| WHAT TO WORK ON |
For each line below that contains the word "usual", return that line.

| DATA BLOCK |

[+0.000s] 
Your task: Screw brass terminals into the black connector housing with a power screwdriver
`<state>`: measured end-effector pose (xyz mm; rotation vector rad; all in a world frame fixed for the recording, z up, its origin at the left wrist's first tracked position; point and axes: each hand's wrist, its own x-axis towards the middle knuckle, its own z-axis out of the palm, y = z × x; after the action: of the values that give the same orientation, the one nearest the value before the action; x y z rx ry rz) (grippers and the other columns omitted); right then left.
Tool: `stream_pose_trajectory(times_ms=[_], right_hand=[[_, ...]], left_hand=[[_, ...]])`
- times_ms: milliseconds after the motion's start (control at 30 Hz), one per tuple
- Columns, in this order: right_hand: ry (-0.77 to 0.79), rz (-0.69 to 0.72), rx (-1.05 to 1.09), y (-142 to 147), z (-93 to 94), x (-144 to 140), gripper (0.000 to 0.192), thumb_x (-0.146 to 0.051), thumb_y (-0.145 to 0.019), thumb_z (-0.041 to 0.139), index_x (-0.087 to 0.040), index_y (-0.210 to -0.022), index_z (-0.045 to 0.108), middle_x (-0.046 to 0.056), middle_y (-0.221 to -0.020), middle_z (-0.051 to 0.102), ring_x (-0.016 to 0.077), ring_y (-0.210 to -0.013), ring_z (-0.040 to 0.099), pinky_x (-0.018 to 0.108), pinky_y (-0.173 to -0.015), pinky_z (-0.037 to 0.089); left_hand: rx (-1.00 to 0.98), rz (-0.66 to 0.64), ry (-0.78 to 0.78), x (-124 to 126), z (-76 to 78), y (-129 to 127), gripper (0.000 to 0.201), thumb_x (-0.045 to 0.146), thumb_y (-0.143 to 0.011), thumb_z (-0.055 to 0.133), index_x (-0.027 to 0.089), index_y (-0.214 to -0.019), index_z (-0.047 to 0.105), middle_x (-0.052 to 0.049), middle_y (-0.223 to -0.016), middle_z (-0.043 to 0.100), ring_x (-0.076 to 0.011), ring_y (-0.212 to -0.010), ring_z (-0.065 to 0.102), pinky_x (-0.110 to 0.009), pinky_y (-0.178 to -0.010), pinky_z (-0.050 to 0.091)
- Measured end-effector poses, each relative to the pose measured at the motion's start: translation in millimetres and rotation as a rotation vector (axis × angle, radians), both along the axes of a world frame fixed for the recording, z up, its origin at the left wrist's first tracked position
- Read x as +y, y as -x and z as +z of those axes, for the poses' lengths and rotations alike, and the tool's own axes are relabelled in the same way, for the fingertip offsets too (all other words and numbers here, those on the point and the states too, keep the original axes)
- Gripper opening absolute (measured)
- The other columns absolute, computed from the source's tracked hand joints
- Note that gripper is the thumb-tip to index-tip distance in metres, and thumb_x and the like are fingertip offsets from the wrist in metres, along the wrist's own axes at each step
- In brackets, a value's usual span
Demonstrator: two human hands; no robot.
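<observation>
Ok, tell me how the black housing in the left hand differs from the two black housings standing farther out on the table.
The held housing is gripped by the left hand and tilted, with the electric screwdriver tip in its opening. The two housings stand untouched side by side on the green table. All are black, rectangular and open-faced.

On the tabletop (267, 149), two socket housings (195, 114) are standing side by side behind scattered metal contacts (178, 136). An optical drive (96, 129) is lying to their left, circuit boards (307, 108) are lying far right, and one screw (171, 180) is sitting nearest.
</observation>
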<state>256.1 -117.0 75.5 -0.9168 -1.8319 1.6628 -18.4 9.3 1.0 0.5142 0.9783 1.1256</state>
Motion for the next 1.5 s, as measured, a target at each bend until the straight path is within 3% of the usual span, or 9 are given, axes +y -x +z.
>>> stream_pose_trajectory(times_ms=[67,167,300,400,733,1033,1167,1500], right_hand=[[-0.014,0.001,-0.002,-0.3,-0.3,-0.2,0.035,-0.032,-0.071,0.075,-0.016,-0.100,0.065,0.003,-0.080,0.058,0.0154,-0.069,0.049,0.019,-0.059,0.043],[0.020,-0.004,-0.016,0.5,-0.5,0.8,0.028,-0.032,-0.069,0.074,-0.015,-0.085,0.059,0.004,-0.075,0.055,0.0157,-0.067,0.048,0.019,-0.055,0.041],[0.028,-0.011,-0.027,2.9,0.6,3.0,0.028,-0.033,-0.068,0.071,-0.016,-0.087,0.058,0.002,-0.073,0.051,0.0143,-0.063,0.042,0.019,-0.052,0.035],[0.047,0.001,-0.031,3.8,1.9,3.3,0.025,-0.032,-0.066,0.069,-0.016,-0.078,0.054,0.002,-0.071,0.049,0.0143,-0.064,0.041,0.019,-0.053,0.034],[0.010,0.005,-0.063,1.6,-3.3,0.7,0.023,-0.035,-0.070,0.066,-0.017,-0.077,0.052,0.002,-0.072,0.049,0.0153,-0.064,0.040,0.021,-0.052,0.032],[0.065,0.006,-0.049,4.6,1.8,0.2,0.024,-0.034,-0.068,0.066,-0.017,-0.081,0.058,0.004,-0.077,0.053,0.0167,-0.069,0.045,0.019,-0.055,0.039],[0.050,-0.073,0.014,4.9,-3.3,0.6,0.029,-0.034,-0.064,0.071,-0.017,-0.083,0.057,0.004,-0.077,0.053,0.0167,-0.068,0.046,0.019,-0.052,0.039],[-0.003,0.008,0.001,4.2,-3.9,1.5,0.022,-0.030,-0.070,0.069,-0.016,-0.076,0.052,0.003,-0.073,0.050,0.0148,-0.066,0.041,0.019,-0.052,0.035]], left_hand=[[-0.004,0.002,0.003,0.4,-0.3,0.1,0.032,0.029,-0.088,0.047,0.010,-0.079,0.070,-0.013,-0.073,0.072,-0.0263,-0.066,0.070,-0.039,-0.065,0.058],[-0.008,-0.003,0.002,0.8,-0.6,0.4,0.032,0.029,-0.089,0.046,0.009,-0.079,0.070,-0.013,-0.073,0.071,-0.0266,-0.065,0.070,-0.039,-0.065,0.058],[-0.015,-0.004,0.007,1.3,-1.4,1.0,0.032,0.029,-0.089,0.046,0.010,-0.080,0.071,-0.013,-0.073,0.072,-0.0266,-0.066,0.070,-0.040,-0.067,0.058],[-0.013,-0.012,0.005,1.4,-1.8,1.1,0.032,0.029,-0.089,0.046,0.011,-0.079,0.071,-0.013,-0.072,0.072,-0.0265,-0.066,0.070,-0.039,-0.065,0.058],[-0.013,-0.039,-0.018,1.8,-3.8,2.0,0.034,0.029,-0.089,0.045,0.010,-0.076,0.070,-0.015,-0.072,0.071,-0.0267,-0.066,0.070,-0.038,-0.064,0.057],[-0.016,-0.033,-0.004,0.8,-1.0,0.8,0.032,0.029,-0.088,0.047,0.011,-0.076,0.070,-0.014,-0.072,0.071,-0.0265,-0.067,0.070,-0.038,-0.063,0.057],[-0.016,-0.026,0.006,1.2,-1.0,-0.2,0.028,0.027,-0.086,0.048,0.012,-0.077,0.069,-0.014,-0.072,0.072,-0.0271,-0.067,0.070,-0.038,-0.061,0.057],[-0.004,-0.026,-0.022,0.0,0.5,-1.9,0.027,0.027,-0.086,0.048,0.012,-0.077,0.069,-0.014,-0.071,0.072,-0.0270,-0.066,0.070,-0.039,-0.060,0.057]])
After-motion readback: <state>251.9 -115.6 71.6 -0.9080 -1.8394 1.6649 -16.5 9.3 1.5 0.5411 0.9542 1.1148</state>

| TASK OUTPUT |
- In brackets, a value's usual span
Motion for the next 1.5 s, as measured, a target at each bend until the straight path is within 3% of the usual span, or 9 are given, axes +y -x +z.

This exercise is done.